Recently, ''Socialista," organ of the revisionist Socialist Party of Nicaragua, invited representatives of various political trends to state their positions. The following is part of the response of Isidro Tellez, General Secretary of the MLPN, reprinted in the May '87 issue of "Prensa Proletaria." Please note that the measures listed in the third paragraph below do not refer to Reagan's dreams for Nicaragua. Rather, they refer, without exception, to actual measures and statements of the Sandinista government.

The Sandinista petty bourgeoisie has introduced the concept of "political pluralism" to give an attractive name to the same old class conciliationist policy of social democracy. "Political pluralism" seeks to justify, as well as legalize, institutionalize, and make moral, the domination of the bourgeoisie.

"Political pluralism" advocates that the working class not only give up the political and ideological struggle against the bourgeoisie, but also come out in defense of its rights. This goes against the interests of the working class.
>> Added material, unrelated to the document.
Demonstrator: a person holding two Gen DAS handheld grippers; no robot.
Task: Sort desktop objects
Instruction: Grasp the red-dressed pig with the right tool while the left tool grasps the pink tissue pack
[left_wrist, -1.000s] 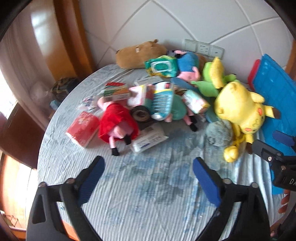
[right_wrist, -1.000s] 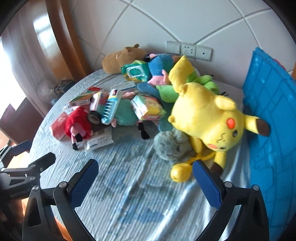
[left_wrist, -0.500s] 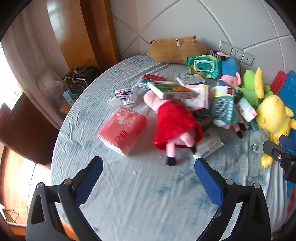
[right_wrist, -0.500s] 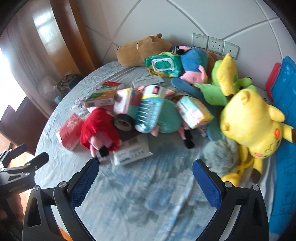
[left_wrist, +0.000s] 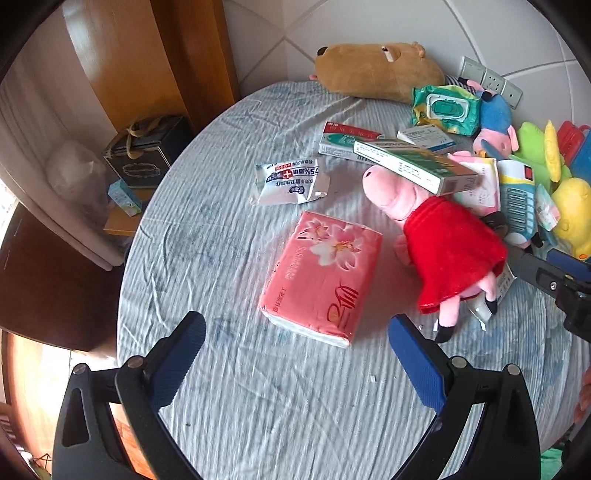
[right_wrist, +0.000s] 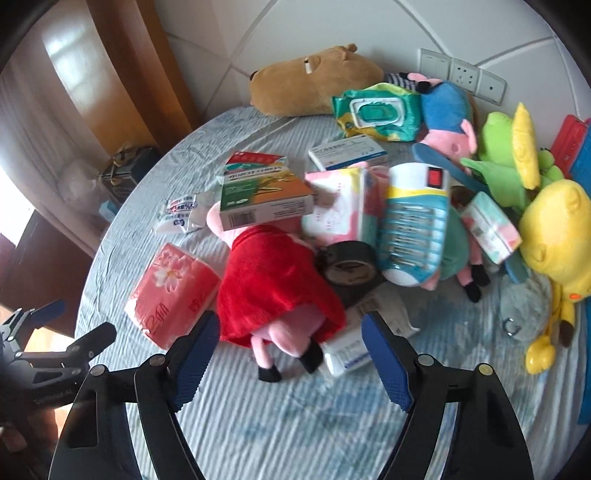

In Nicaragua the workings of the policy of "political pluralism" have been clear: it says to the workers, "You don't need cost-of-living increases, the working day is doubled, the annual bonus will be cut, production quotas will grow, you will be working without pay, you don't need collective bargaining agreements any more. Factory commissaries (for the workers) are an arm of speculation and the black market, no more Agrarian Reform is needed. Bus fares are raised, we need nudist camps in Montelimar, gambling casinos in the hotels, and 'Caprice' stores for the privileged strata."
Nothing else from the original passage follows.